De nombreux portraits interactifs réalisés autour des années 1990-2000 s’appuieront sur des stratégies formelles et scénaristiques proches de celles mises en œuvre dans les portraits picturaux réalisés à la Renaissance. Leur objectif étant la mise en forme d’un « contexte » (Jakobson), d’un espace de coexistence autorisant la mutualisation des présences. Un face-à-face qui sera propice au croisement des regards, aux échanges d’attentions, et permettant d’envisager la possibilité d’un échange discursif. Tel est le cas de Portrait One (1990), œuvre de l’artiste québécois Luc Courchesne. Le spectateur se trouve face à l’image holographique d’une femme, Marie (incarnée par l’actrice Paule Ducharme), avec laquelle il peut interagir par un jeu de questions réponses. Bien que le procédé d’interaction soit composé de choix réduits, la configuration scénographique, volontairement héritée de celle du portrait pictural (choix du face-à-face, taille homothétique, cadrage au niveau du buste, utilisation du clair-obscur), permet d’inclure le spectateur dans un complexe dialogique crédible, en chargeant l’image cybernétique de Marie de cette « présence in corpore » dont parle Balting. Présence également affective et émotionnelle impliquée dans d’autres projets de la même époque, comme le portrait interactif Oscar, réalisé 2003 par Catherine Ikam et Louis Fléri. Ici, aucun dialogue, aucun échange discursif, seulement la présence brute – quasi naturelle – d’un visage simulé d’enfant, à échelle légèrement agrandie, encastré dans un cadre qui rejoue les signes de la forme picturale. Ou encore l’avatar Prosthetic Head de Stelarc, lui aussi nourri à l’IA, réalisé en 2004. Agent conversationnel empruntant le visage de l’artiste et simulant la possibilité d’un déport (algorithmique) de la relation discursive, entre ce dernier et l’utilisateur du dispositif.

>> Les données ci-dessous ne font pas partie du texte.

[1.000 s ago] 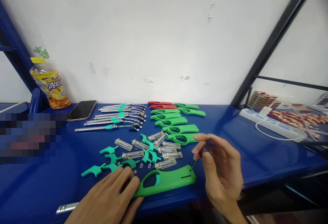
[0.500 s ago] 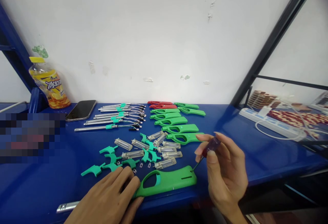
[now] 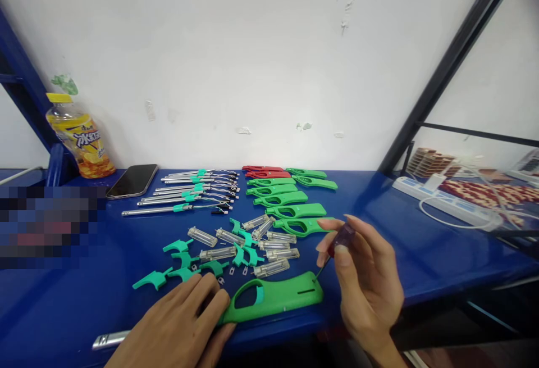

Cet effet de coprésence caractéristique du portrait interactif – qui hérite également de l’effet de présence des premiers automates – se prolonge aujourd’hui dans les visages synthétiques et hyper-réalistes des avatars virtuels dopés à l’IA, disséminés dans les réseaux, ou incarnés par les récents androïdes « intelligents » tels que Sophia de Hanson Robotics, ou Erica conçu à l’Université d’Osaka. Cette interaction avec des visages réactifs déborde ici le seul domaine esthétique en enveloppant divers contextes de socialisation. Caractérisés également par cet investissement pulsionnel, voire érotique, propre à l’image-simulacre, dont le visage incarne le modèle. L’« autre image », pour reprendre les mots de Victor I. Stoichita :
« l’image dont le caractère principal ne réside pas dans la « ressemblance » mais dans l’ »existence ». Construction artificielle, dépourvue de modèle original, le simulacre se donne comme existant en lui-même. Il ne copie pas nécessairement un objet du monde, mais s’y projette. Il existe ».
Visage interprété
Enfin, le genre du portrait n’est pas seulement à chercher du côté de la représentation, de l’image destinée à être vue par le spectateur. Un nombre foisonnant de dispositifs automatisés font du visage individuel – et spectatoriel – un espace d’observation constant. Autour de cette « vision machinique », se concentrent aujourd’hui de nombreuses études et pratiques qui interrogent les enjeux politiques, esthétiques, sociétaux, de ces « images [souvent] invisibles », qui pourtant existent et naissent de l’observation automatisée des machines (parmi elles, celles de Trevor Paglen, Antonio Somaini, Pierre Huyghe). Dans le cas spécifique du visage, les techniques de reconnaissance faciale et d’analyse oculaire (eye tracking ) permettent de déplacer la notion de portrait du côté de l’appareil en train d’observer le sujet. On parle bien de « portrait-robot » pour qualifier cet ensemble d’informations, d’indices, qui rendent possible l’identification et la description d’une personne donnée. Dans ce contexte particulier, la notion d’inter-face trouve le lieu adéquat de sa définition : un face-à-face, un « entre les visages » – pour reprendre une formule chère à Peter Sloterdijk – entre une face réelle (celle du spectateur), et l’autre simulée (l’œil de traitement numérique). Que ce soit par des procédés d’analyse formelle, émotionnelle ou de suivi de regard, le visage est au centre du fonctionnement pseudo-cognitif de la machine, et, avec lui, celui des œuvres qui en exploitent les principes.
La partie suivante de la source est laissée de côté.